# open country snaring



## C2C (Mar 17, 2012)

Put a cow carcass out for bait a couple weeks ago and finally got around to setting snares . Area is really wide open and I was skeptical that I would catch anything . Set 6 snares like the first picture on faint trails leading to the bait and today was rewarded with this beauty. He was laying as in the photo , 10 ft from the stake , no real disturbance to the area but I pulled it and moved it 50 ft farther away with a new snare . . 2 sets were knocked down they were reset and hopefully the offender will return . 5 years ago I woulda called you a liar if you told me that coyotes could be caught in a snare in the wide open , now I'm a believer . :biggrin:


----------



## Ruger (Jan 22, 2011)

Looks like you got a great setup and another great looking coyote.


----------



## hassell (Feb 9, 2010)

Looking good, Congrats., are you using a machine to check them or walking.


----------



## C2C (Mar 17, 2012)

Checking from my quad , trying to leave as little scent as possible .Wish it would snow and cool off so I can see the trails better , places where they were coming in have disappeared now that the snow has gone ,so I'm setting on cow trails and hoping for the best . Keep the wind and send me some snow ..lol .


----------



## SWAMPBUCK10PT (Apr 5, 2010)

*Grats on your catch--------------sb*


----------



## hassell (Feb 9, 2010)

C2C said:


> Checking from my quad , trying to leave as little scent as possible .Wish it would snow and cool off so I can see the trails better , places where they were coming in have disappeared now that the snow has gone ,so I'm setting on cow trails and hoping for the best . Keep the wind and send me some snow ..lol .


The snow you can have, +12 here today, when the wolves were using the snowmobile trails on my line I would set some steel in the trail without getting off of the machine, ( not an easy task ) always thought snares would work better but just never got around to trying them.


----------



## C2C (Mar 17, 2012)

Rick , I'm very impressed with snares . I don't have alot of experience with em but have learned lots in the last couple years . I'm checking every other day to keep scent down , and not walking around much either . Using 6ft 5/64" 1x19 cable with a camlock , senneker kill spring and trigger as well as a support collar and 265 # breakaway S hook , brushed in they virtually disappear , but it's not quite as easy out in the open . Got em tied to a 2ft rebar stake with a 6 ft extension . Lots of coyotes in the area and found what I believe to be wolf tracks as well , if he gets tangled in one I'm hoping the stake will hold him . Anyone on here have any tips for me ,don't be afraid to share em ,every little bit helps .


----------



## catcapper (Feb 11, 2010)

Once you get the learn'in curve on snares figured out you probably wont even think about lug'in heavy steel anymore.

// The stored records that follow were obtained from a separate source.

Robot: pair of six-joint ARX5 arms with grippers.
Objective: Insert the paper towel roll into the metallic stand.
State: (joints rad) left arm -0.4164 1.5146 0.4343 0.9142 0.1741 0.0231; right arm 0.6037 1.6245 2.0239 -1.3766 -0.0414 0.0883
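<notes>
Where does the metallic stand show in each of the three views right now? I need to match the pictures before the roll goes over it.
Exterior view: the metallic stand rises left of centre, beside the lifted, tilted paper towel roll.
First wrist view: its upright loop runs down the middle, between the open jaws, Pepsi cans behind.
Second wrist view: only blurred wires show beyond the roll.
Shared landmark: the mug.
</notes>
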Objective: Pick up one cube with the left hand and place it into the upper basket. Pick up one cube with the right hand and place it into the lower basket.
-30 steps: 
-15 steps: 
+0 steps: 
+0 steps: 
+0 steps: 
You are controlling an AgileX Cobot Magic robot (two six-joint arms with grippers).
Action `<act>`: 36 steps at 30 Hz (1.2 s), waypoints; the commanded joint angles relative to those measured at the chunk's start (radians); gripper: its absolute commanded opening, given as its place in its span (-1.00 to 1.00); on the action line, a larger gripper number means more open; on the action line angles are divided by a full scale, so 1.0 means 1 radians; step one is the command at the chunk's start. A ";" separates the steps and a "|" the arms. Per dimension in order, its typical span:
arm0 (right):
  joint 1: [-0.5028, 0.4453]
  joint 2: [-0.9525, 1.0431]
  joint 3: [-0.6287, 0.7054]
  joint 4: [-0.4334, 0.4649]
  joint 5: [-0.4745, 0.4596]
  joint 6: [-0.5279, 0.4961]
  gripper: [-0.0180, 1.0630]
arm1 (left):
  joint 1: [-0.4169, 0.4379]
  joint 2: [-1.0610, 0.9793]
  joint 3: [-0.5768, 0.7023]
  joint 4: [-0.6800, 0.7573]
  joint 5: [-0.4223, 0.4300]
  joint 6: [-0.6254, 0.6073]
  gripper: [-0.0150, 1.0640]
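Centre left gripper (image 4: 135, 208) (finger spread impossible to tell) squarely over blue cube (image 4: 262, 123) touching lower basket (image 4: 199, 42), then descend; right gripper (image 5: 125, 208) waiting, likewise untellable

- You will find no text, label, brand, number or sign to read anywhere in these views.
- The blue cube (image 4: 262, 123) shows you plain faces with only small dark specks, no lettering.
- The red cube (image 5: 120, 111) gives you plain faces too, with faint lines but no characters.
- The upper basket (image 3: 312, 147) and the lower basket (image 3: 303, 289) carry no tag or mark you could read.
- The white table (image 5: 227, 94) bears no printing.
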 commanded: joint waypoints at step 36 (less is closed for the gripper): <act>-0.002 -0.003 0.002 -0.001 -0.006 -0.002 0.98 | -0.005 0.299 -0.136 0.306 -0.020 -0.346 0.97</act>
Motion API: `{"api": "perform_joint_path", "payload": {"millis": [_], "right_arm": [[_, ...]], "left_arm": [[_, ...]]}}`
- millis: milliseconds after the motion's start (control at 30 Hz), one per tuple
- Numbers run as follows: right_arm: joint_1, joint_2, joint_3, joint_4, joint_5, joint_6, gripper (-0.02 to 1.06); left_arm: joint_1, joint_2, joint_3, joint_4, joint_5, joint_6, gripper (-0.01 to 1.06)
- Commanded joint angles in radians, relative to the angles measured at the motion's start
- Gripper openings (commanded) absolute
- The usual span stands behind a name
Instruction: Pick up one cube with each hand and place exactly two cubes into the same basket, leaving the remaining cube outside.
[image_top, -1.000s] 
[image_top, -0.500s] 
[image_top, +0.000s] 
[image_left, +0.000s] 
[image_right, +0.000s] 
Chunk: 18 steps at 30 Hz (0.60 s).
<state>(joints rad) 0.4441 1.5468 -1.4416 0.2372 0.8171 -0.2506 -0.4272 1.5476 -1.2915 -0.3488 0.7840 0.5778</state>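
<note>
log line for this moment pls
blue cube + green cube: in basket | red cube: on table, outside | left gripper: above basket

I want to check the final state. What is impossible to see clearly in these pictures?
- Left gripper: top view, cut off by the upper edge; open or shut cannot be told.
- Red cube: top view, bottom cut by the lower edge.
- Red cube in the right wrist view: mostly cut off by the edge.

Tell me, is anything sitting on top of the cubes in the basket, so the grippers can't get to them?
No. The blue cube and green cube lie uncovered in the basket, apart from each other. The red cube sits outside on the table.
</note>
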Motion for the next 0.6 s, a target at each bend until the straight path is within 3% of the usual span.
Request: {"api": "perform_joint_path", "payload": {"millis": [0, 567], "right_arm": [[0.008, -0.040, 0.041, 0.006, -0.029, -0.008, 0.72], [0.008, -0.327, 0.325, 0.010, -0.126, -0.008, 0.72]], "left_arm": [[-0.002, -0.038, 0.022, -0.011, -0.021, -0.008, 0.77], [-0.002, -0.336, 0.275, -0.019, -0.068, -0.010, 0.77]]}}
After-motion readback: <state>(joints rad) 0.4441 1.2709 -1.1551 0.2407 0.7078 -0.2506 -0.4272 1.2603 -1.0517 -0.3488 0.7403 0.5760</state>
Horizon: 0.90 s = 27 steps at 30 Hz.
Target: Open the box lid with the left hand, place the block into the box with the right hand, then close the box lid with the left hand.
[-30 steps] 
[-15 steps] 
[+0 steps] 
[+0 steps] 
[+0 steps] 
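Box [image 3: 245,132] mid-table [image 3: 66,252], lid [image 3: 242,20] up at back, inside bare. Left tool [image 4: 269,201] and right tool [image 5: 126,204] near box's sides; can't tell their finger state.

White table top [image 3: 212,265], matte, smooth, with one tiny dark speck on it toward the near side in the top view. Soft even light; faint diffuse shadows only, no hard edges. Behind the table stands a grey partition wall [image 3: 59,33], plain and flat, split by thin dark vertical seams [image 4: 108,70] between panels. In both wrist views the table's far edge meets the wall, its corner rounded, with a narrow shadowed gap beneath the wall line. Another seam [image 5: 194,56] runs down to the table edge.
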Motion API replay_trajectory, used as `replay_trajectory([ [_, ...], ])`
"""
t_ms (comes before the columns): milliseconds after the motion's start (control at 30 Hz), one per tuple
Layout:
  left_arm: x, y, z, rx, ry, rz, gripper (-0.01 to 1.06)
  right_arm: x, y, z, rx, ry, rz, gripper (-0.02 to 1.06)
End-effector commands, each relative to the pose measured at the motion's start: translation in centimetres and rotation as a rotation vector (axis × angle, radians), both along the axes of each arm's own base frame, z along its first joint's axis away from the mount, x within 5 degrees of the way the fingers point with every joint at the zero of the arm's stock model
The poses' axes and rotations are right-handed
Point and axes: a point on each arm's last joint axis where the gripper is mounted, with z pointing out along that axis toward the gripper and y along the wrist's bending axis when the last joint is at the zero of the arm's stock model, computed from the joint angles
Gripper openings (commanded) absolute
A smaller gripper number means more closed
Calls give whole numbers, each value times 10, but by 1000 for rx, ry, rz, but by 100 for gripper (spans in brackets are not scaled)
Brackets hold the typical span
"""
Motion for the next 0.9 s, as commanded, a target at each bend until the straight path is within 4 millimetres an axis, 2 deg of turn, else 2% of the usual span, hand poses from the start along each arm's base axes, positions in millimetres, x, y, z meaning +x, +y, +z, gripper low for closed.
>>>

Before commierado stuck us with cages, wire rope was my preferred critter getter.

Theres a post on PT where I talk a bit of the how & why of make'in sets against a large carcass bait--- it works with steel or snares and should give you a higher catch rate than set'in out in the open.

So, just for talk'in points for other folks who might want to try their hand at put'in the loop on some furry critters------> did you clean, dye and wax your snares?.

awprint:


----------



## jimmy shutt (Jun 2, 2013)

nice work C2C, I have become quite the interanet trapper thanks to you guy's and you tube. i saw a snare building video where the guy spray painted his snares three colors to match the surrounding area. maybe try one half white and half brown to match the brush and snow.

standin-by for pics of those song dogs on the new fence eh! :getrdone:


----------



## C2C (Mar 17, 2012)

catcapper said:


> Once you get the learn'in curve on snares figured out you probably wont even think about lug'in heavy steel anymore. Before commierado stuck us with cages, wire rope was my preferred critter getter.
> 
> Theres a post on PT where I talk a bit of the how & why of make'in sets against a large carcass bait--- it works with steel or snares and should give you a higher catch rate than set'in out in the open.
> 
> ...


Thanx Cat capper , yes cleaned and boiled with baking soda then a light dust of flat tan and gray spray paint for camo . Let em swing in the breeze for a month to lose any paint fumes . I'd sure be interested in reading your post about baiting at the carcass if you could give us a link .. I'll get you some more pics shortly jimmy ..lol .


----------



## glenway (Mar 27, 2011)

Good trick C2C.


----------



## catcapper (Feb 11, 2010)

I'll look for it.

awprint:


----------



## C2C (Mar 17, 2012)

Caught a nice fox today in a snare , first of the year , Loop was set 10" off the ground and he jumped thru resulting in a hip catch , dead tho . No more pheasants for him .


----------



## hassell (Feb 9, 2010)

Real nice, Congrats., do you have many around.


----------



## C2C (Mar 17, 2012)

Seeing a few Rick , but many more coyotes than foxes.Little guys are great mousers ,but also hard on the pheasant population .


----------



## jimmy shutt (Jun 2, 2013)

nice work, good looking Fox with plenty fur.


----------